Below are the steps to use Solver –
What if in the previous example where ABC bought a car had in his mind that he will not be paying more than $1,400 installment per month – to achieve this, either he will buy a car which is less costly or he will pay more down-payment or he will increase the term of the loan or he will look for a better deal on the interest rates.
Let’s evaluate the step-step procedure for loading Solver add-in:
- For the Excel versions 2010 and above, the solver is not directly available. To enable the option:
- Click on File-> Options.
- The Excel options dialog box will appear. Select the ‘Add-ins’ option. In the bottom, next to the manage bar select Excel Add-in and click on the ‘GO’ option.
- The Add-ins dialog box appears. Tick on the Solver Add-in check box. Click on Ok. This will enable the solver option on your Excel Ribbon toolbar.
- Enter the data in a sheet and go to ‘Data’ tab. Click on ‘Solver’ in the ‘Analyze’ section.

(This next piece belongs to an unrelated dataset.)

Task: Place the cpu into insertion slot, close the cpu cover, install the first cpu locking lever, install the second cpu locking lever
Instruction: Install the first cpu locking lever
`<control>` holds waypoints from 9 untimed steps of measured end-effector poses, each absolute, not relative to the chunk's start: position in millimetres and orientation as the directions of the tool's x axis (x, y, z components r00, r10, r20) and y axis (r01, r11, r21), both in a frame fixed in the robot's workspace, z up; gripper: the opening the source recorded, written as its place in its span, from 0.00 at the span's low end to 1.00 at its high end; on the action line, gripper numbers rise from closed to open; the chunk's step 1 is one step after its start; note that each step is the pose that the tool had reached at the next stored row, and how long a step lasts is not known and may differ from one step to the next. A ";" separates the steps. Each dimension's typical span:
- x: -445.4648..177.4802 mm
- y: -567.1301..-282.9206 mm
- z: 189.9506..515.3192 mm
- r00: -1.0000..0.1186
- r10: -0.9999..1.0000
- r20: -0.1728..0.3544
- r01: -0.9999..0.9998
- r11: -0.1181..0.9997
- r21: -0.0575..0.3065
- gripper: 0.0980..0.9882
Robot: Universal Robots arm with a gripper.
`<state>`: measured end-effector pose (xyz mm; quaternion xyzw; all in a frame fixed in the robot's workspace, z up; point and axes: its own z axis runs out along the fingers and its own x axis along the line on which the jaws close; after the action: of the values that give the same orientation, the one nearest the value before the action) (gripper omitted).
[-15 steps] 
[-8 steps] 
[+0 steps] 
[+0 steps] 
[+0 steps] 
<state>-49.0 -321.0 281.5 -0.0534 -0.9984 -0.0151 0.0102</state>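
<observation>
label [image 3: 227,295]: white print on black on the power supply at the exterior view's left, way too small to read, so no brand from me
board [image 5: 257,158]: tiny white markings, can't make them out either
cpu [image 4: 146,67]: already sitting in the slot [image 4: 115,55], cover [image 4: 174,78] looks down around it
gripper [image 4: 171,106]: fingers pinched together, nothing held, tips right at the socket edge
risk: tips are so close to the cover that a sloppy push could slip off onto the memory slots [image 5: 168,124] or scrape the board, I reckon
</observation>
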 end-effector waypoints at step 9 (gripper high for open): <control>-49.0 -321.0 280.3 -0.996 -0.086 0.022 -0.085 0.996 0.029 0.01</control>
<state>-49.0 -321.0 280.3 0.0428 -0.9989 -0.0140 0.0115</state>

- In ‘Set Objective’ click on the cell which you want to maximize, minimize or set to a particular value
- In ‘By Changing Variable Cells’, you will have to enter all the input cells which you want to be changed – for ex: for a factory which produces 3 different products, we can change the number of units produced for each product to maximize profit
- For ‘Subject to Constraints’, we can add constraints like overall production of the facility is less than a number 450 or each product production needs to be above a specified limit
- Click on ‘Solve’.
- Excel will give you the results but if it won’t be able to meet all the constraints, it will give you a prompt stating the same
On Row 18, Solver has changed the number of units for each product which were earlier 50 (each) on Row 4 to maximize the profit.